▶ _Exercise directions_:
The answer should hold only the lines from the beginning of the material through the one with "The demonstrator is", reproduced exactly and without pictures.

▶ _Provided data_:
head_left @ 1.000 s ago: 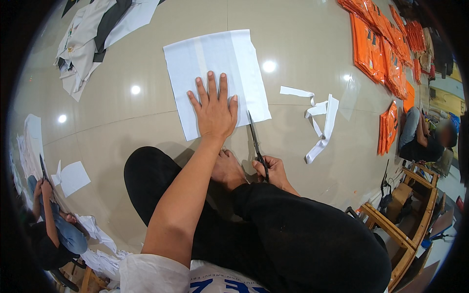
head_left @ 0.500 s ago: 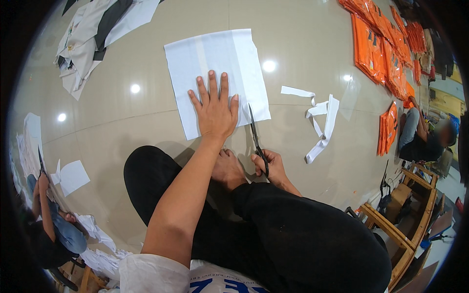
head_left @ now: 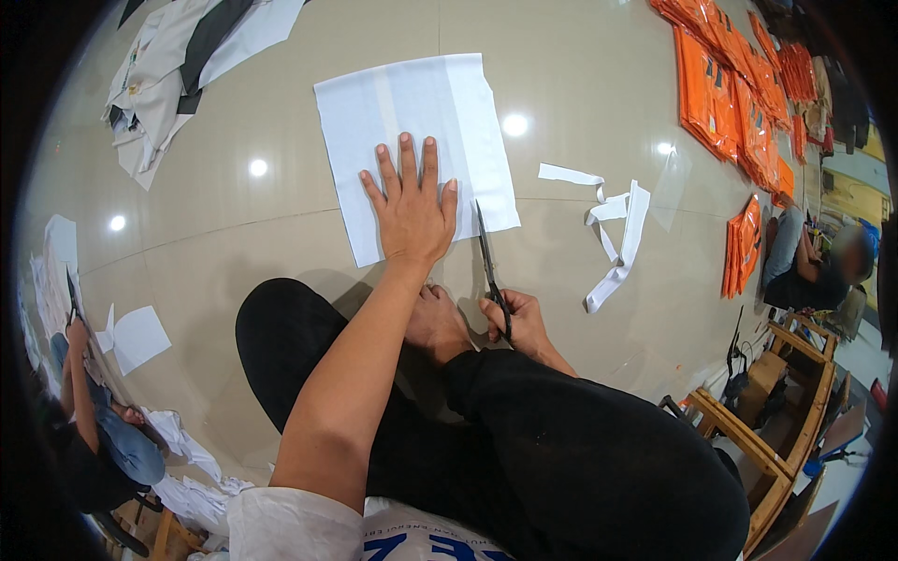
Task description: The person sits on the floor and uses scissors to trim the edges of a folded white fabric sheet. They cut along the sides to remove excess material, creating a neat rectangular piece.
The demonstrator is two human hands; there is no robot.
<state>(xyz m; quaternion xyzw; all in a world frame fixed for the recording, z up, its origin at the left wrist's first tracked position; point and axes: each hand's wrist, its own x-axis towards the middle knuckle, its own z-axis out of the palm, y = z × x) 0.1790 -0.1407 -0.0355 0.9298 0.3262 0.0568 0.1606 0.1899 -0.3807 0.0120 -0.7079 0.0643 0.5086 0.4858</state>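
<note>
A white piece of fabric (head_left: 422, 98), roughly rectangular with paler bands along it, lies flat on the tiled floor in front of me. My left hand (head_left: 412, 217) rests palm down on its near middle, fingers spread. To the right, my right hand (head_left: 520, 323) grips the handles of black scissors (head_left: 488, 257). Their blades point away from me and overlap the fabric's near edge, right of my left thumb. Whether the lower blade lies under the cloth I cannot tell.
Curled white offcut strips (head_left: 619, 238) lie to the right. Orange packed bundles (head_left: 706, 98) line the far right, near a seated person (head_left: 816, 257) and a wooden frame (head_left: 748, 435). White and dark cloths (head_left: 168, 79) are heaped far left. Another person (head_left: 117, 430) sits at left with scissors.
My hands, the scissors and the fabric hold almost the same place, with only a tiny shift. At the left, the other person's hand and scissors have moved slightly.
</note>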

▶ _Solution to the exercise_:
head_left @ 1.000 s ago: 
head_left @ 0.500 s ago: 
head_left @ now: 
Task description: The person sits on the floor and uses scissors to trim the edges of a folded white fabric sheet. They cut along the sides to remove excess material, creating a neat rectangular piece.
The demonstrator is two human hands; there is no robot.

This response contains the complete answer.